Tassés aux portes de l’Egypte, les déplacés ne peuvent pourtant plus passer la frontière, fermée depuis le début de la guerre suite à de multiples bombardements israéliens du passage de Rafah. Cela justifierait les tarifs exorbitants imposés notamment par une agence de voyage privée, Hala consulting & tourism, connue des gazaouis. 

« Avant la guerre, les gazaouis désireux d’aller en Egypte payaient environ 600 dollars par adulte et 300 pour les enfants. Le périple à travers le Sinaï durait 6 heures, contre trois ou quatre jours sans agence. Nous pouvions passer la frontière légalement avec notre passeport (NDLR : document de voyage délivré par l’Autorité palestinienne) et recevions un visa à l’arrivée. Au lendemain de la guerre, l’agence a augmenté ses tarifs à 10,000 dollars par personne, suscitant l’indignation de la part des déplacés ne pouvant réunir de telles sommes, particulièrement dans ces conditions. Ils se sont donc ravisés. Et ils ont établi un prix à 5000 dollars, ce qui reste extrêmement cher pour la plupart des gazaouis » explique Hamsa.

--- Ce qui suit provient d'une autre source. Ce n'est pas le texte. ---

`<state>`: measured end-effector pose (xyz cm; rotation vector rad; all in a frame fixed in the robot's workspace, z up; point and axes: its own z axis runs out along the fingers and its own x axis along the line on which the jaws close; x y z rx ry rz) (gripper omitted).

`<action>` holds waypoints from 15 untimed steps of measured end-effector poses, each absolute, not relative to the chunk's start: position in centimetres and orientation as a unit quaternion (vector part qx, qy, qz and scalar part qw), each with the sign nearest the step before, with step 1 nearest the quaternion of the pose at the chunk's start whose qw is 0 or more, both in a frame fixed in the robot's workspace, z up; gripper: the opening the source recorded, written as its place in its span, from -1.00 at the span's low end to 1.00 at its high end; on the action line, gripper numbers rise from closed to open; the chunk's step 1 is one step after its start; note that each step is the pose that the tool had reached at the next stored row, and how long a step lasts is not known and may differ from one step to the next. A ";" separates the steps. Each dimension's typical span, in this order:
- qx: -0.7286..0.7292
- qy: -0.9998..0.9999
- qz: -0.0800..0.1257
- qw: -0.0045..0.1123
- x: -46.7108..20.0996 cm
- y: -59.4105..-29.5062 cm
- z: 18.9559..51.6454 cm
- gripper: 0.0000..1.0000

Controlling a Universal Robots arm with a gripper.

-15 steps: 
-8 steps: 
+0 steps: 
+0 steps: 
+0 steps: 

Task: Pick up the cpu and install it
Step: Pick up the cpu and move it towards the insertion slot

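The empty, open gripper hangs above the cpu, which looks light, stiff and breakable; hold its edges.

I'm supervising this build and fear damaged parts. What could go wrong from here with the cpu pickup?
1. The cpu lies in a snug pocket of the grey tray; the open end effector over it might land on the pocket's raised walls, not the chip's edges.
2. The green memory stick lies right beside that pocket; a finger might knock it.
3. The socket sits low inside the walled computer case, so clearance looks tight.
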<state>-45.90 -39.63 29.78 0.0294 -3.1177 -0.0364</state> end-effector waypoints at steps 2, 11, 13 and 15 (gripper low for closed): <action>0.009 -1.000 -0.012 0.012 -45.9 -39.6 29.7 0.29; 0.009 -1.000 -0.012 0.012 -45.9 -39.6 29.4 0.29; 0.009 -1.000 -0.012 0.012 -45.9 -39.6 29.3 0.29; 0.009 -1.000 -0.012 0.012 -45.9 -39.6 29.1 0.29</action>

La grand-mère égyptienne de Hamsa, ainsi que ses oncles installés en Egypte ont tenté de rapatrier leur famille, en partie égyptienne. Mais seul un passage via cette compagnie assurera leur arrivée en Egypte, le seul endroit sécure selon la jeune femme. 

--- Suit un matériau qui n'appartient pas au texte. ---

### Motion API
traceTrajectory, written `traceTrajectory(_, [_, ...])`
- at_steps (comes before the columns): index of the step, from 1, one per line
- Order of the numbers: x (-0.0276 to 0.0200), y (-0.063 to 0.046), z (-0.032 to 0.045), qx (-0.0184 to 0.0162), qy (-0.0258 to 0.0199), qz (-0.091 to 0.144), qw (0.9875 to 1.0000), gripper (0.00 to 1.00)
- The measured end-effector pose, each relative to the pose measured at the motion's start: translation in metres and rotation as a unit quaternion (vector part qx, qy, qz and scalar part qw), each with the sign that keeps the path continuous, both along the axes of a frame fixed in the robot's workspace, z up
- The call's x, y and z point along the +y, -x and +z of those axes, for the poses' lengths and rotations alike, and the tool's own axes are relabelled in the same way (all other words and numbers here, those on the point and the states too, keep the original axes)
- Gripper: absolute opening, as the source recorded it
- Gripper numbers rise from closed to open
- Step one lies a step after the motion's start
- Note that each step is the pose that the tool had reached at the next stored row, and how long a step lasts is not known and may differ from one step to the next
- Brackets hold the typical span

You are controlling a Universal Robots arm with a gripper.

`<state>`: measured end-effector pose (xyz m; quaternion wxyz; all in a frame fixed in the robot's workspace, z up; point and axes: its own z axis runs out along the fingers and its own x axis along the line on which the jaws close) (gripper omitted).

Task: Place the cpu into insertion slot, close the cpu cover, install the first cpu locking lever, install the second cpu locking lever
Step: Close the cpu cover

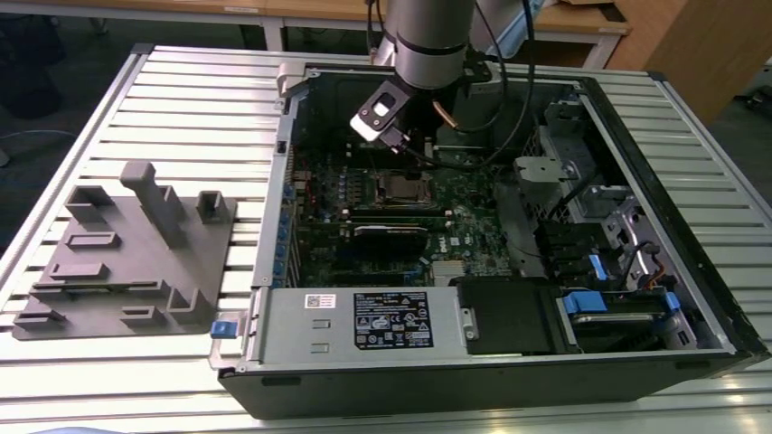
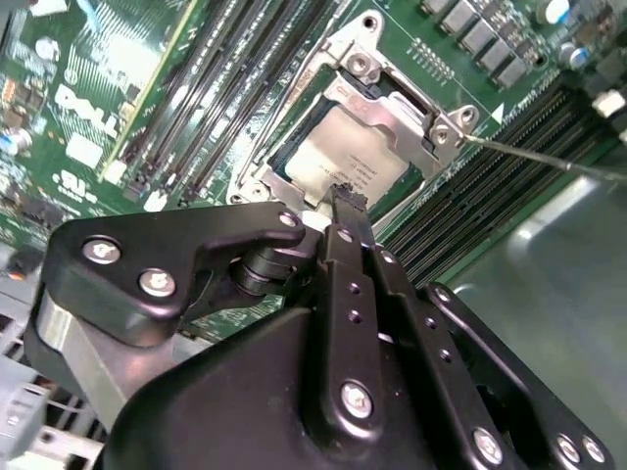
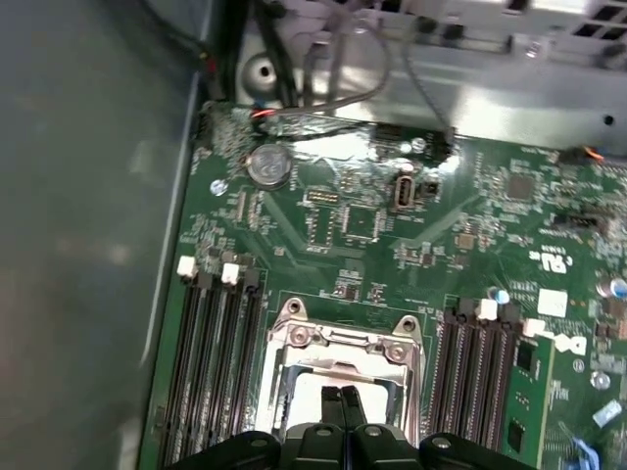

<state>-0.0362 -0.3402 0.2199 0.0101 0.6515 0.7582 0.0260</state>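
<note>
Your pincer (image 3: 340,398) tips together, just above the cpu (image 2: 333,157), cpu cover (image 2: 404,113) down around it, thin lever (image 2: 549,160) sticking out

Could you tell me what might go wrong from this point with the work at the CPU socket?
1. The shut tool sits at the edge of the cpu cover, close above the cpu. A slip could scrape the chip or the board around it.
2. A thin locking lever juts out over the memory slots, seemingly unlatched. It might spring aside or leave the cover loose.
</note>
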Motion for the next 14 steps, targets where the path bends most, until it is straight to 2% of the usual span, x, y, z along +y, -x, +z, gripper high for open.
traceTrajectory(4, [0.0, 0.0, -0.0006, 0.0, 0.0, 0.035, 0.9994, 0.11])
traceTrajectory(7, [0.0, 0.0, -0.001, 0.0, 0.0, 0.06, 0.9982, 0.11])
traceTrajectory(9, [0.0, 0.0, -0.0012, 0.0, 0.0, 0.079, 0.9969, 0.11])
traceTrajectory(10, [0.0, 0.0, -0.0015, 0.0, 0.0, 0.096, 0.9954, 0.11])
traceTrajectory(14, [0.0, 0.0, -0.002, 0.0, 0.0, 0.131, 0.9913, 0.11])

Interrogée sur les plans de sa famille une fois en Egypte, Hamsa répond: « Ils recommenceront tout de zéro. Ils chercheront un lieu où s’installer, chercheront du travail, rachèteront des vêtements, reconstruiront une vie ». Le nombre de gazaouis ayant trouvé refuge en Egypte est estimé entre 80 et 100,000 personnes à ce jour.

NDLR: Shadi, journaliste gazaoui exilé en France depuis plusieurs années témoigne sous pseudonyme.